A new study from Anthropic suggests that the relationship between artificial intelligence and employment may be more incremental and complicated than current discourse suggests.
The latest edition of the Anthropic Economic Index, released last week, analyzed roughly two million anonymized Claude conversations from last year, across both free and paid versions of the AI product. The report looked at how people are using AI at work and how those uses are changing jobs in practice.

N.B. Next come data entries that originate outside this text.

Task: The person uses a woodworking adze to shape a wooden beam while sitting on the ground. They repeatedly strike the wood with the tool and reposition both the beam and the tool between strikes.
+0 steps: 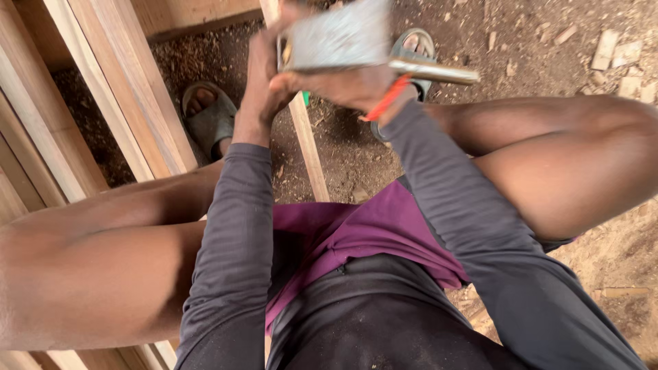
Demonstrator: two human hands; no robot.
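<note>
A carpentry workshop, by the look of it: planed timber boards stacked along one side, a bare dirt floor strewn with sawdust and wood offcuts.

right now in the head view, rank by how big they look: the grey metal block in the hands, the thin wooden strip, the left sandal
1. Grey metal block, though it is nearest the camera, so this is unsure.
2. Thin wooden strip, long but narrow, partly hidden.
3. Left sandal.
Both hands, left and right, grip the block.

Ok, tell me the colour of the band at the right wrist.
Red-orange band, clearest in the head view.
</note>
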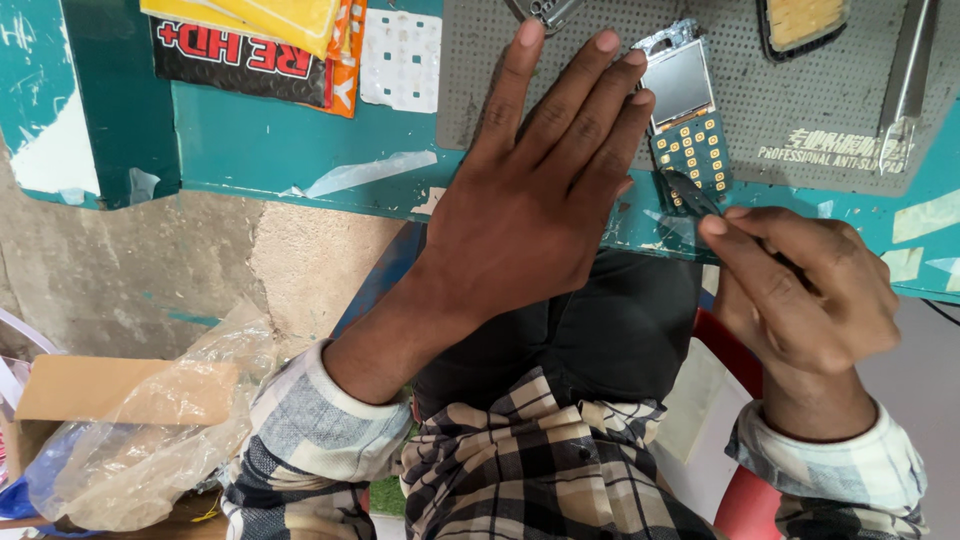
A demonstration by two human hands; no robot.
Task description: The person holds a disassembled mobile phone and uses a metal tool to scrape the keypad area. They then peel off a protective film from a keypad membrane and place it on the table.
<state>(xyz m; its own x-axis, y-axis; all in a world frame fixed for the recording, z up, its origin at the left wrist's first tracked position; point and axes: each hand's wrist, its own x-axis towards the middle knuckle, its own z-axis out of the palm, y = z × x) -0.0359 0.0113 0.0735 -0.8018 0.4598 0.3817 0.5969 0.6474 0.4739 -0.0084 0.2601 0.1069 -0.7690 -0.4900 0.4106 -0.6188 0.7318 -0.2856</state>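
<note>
Phone circuit board [688, 110] lies flat on the grey perforated mat [800, 90] at the near edge of the teal desk [260, 140]. Long axis runs away from the person, tilted slightly left at the far end; small screen at the far end, blue keypad contacts with gold dots toward the person.

Left hand [530, 190] is flat, fingers straight and together, released, holding nothing. Fingertips lie just beside the board's left edge; contact there is unclear.

Right hand [800, 290] is clenched around a thin dark tool [690, 190]. Its tip sits at the keypad end of the board. Most of the shaft is hidden inside the fist, kind of tool unclear.

Tweezers [905, 80] lie at the right of the mat, top cut off. A yellow keypad piece [805, 22] is cut off at the top edge.

Cardboard box [110, 400] on the floor, lower left, holds a crumpled clear plastic bag [150, 430].
</note>
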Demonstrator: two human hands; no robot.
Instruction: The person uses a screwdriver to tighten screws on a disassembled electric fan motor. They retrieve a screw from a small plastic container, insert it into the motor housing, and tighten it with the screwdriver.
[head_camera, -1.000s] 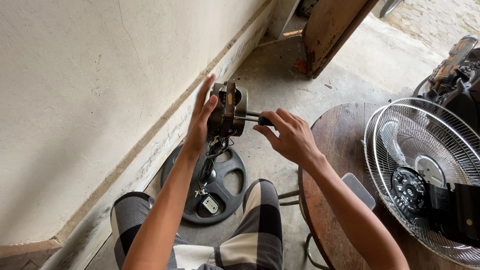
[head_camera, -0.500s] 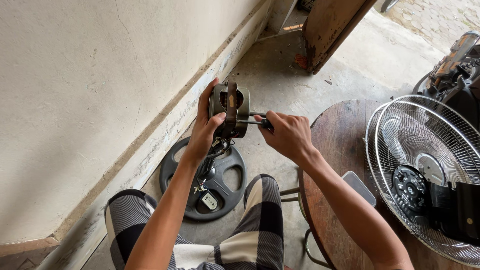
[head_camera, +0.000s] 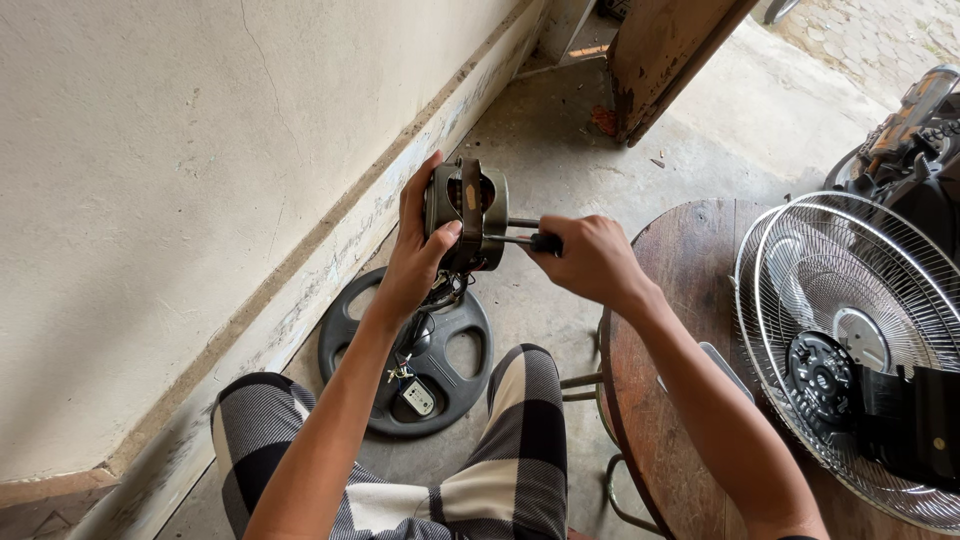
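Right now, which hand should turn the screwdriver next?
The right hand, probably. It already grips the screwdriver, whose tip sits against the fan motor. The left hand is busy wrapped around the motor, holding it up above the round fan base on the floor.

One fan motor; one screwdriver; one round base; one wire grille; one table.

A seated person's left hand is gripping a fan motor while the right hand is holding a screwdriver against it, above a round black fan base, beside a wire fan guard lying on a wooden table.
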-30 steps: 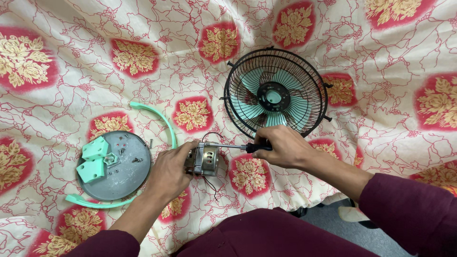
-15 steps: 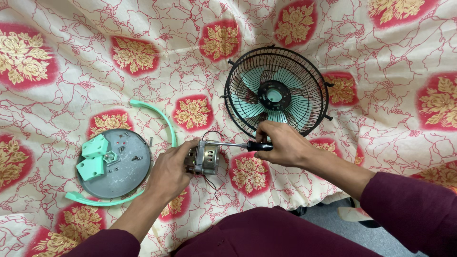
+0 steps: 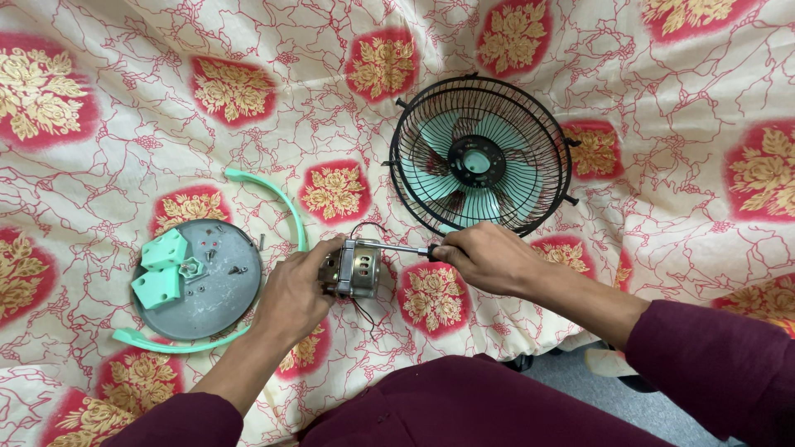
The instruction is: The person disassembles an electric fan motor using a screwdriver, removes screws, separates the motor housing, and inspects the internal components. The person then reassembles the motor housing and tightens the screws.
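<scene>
Left hand (image 3: 294,290): it is closing around the small metal fan motor (image 3: 354,267), fingers wrapping its left end and steadying it just above the flowered cloth (image 3: 124,124).
Right hand (image 3: 484,258): it is curling tight on the dark handle of a screwdriver (image 3: 403,248), whose thin shaft is lying level and meeting the motor's right face.
Motor's place: it is sitting between the two hands, near the middle of the cloth, just below the black fan cage (image 3: 482,156) with its mint blades.
Slip risk: the tip is likely to be skating off the screw head if the push is not staying in line, since the motor is being braced by one hand only; the left fingers are lying right behind it.
Wire risk: thin wires (image 3: 364,313) are trailing under and over the motor, so a twist of the casing could be snagging or tugging them.
Loose parts: tiny screws are resting on the grey round base plate (image 3: 217,302) beside two mint blocks (image 3: 161,265); a knock from the left forearm could be scattering them into the cloth's folds.
Soft ground: the cloth is wrinkling, giving no firm rest.
Open room: bare cloth is lying above the motor and far left; the mint arc (image 3: 281,207) and the cage are crowding both sides.
Near edge: the cloth is ending close to the person's lap.
</scene>
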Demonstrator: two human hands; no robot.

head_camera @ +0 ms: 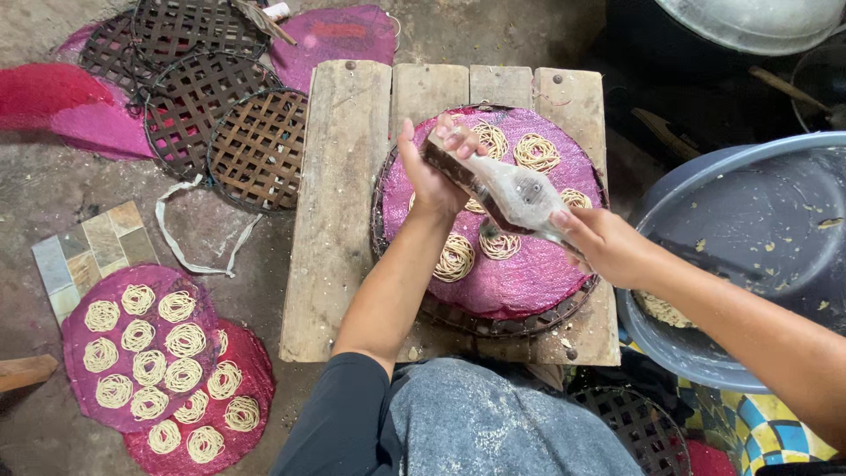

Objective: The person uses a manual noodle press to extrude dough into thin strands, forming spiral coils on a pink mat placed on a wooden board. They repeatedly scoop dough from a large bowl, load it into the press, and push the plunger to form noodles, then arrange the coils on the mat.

Notably, rather than job destruction, the headline finding is job fragmentation: According to the study, 49% of U.S. jobs now involve tasks where AI can be used for at least a quarter of the work involved, up from 36% in early 2025. In most cases, AI is taking over pieces of those jobs.
“Combining across reports, 49% of jobs have seen AI usage for at least a quarter of their tasks,” the report states. “But incorporating that task’s share of the job, and Claude’s average success rate, suggests a different set of affected occupations.”
Researchers classified Claude interactions by purpose — work, education, personal use — and then explored how AI was being deployed within work tasks. Some users asked Claude to complete tasks end-to-end, such as translating text and summarizing documents, while others worked with the system iteratively, using it to draft, refine or explore ideas alongside human judgment.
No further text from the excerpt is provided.